Exercise directions: Exact transcription with no images: write out all of the entries below.
'''
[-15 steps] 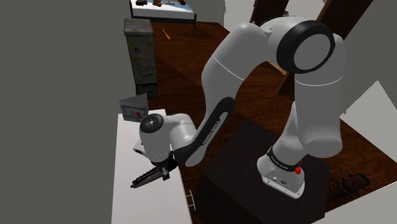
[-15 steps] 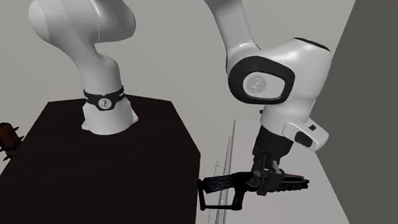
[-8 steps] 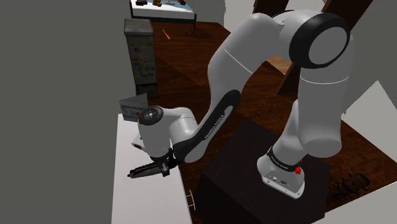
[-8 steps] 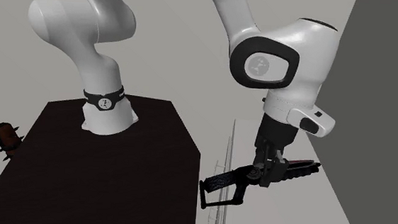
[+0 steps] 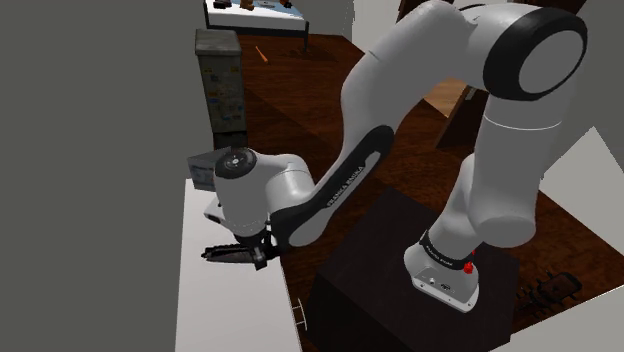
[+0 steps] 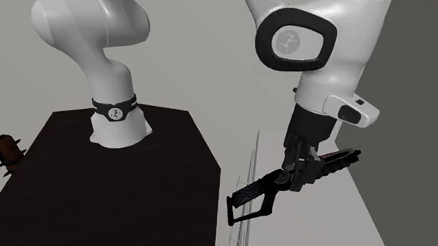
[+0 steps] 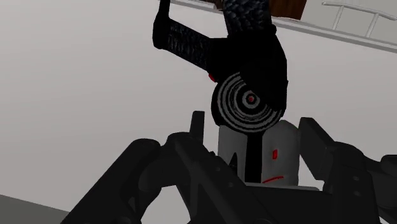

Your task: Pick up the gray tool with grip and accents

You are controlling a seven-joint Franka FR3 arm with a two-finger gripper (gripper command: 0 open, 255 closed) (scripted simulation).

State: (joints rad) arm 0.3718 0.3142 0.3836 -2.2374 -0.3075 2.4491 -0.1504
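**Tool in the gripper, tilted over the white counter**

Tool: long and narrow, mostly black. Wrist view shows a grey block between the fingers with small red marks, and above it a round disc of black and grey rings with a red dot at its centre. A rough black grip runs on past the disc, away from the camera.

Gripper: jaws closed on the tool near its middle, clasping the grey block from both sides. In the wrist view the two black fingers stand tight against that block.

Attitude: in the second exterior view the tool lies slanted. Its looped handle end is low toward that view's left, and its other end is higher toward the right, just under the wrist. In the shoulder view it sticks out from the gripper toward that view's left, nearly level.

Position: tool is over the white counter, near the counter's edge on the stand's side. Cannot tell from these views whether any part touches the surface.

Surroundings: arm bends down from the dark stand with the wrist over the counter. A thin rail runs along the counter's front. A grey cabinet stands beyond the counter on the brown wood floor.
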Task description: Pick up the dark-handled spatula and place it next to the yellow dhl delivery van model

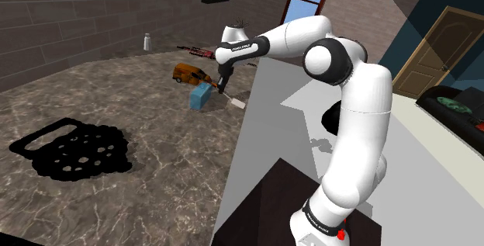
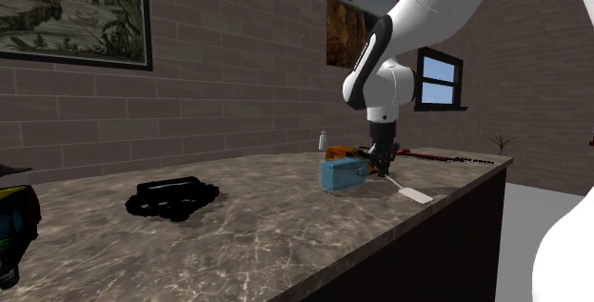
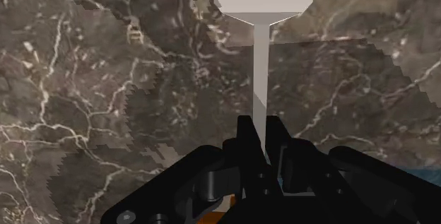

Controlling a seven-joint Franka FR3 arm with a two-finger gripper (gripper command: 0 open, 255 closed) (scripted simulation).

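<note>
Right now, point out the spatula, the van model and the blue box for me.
spatula [image 3: 260,67], wrist view, on its pale shaft.
van model [image 1: 187,71], shoulder view, on its orange-yellow body.
blue box [image 1: 201,95], shoulder view, on its middle.

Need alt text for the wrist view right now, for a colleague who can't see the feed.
The all-black two-finger gripper is shut on the thin shaft of a pale grey spatula, whose broad flat blade points away from the fingers. Beneath them lies a dark brown marbled countertop with pale veins.
</note>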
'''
Your solution:
[-15 steps] 
[-15 steps] 
[-8 steps] 
[-8 steps] 
[+0 steps] 
[+0 steps] 
[+0 steps] 

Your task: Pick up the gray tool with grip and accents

You are controlling a seven-joint Franka FR3 arm with a two-finger gripper (gripper command: 0 open, 255 closed) (scripted simulation).

State: (joints rad) arm 0.3718 0.3142 0.3836 -2.2374 -0.3075 2.4491 -0.1504
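**Tool in the gripper, tilted over the white counter**

Tool: long and narrow, mostly black. Wrist view shows a grey block between the fingers with small red marks, and above it a round disc of black and grey rings with a red dot at its centre. A rough black grip runs on past the disc, away from the camera.

Gripper: jaws closed on the tool near its middle, clasping the grey block from both sides. In the wrist view the two black fingers stand tight against that block.

Attitude: in the second exterior view the tool lies slanted. Its looped handle end is low toward that view's left, and its other end is higher toward the right, just under the wrist. In the shoulder view it sticks out from the gripper toward that view's left, nearly level.

Position: tool is over the white counter, near the counter's edge on the stand's side. Cannot tell from these views whether any part touches the surface.

Surroundings: arm bends down from the dark stand with the wrist over the counter. A thin rail runs along the counter's front. A grey cabinet stands beyond the counter on the brown wood floor.
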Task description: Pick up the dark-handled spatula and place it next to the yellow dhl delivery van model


Controlling a seven-joint Franka FR3 arm with a two-finger gripper (gripper command: 0 open, 255 closed) (scripted simulation).

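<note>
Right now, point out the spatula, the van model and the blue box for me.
spatula [image 3: 260,67], wrist view, on its pale shaft.
van model [image 1: 187,71], shoulder view, on its orange-yellow body.
blue box [image 1: 201,95], shoulder view, on its middle.

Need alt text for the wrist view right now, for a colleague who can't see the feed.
The all-black two-finger gripper is shut on the thin shaft of a pale grey spatula, whose broad flat blade points away from the fingers. Beneath them lies a dark brown marbled countertop with pale veins.
</note>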

This answer is finished.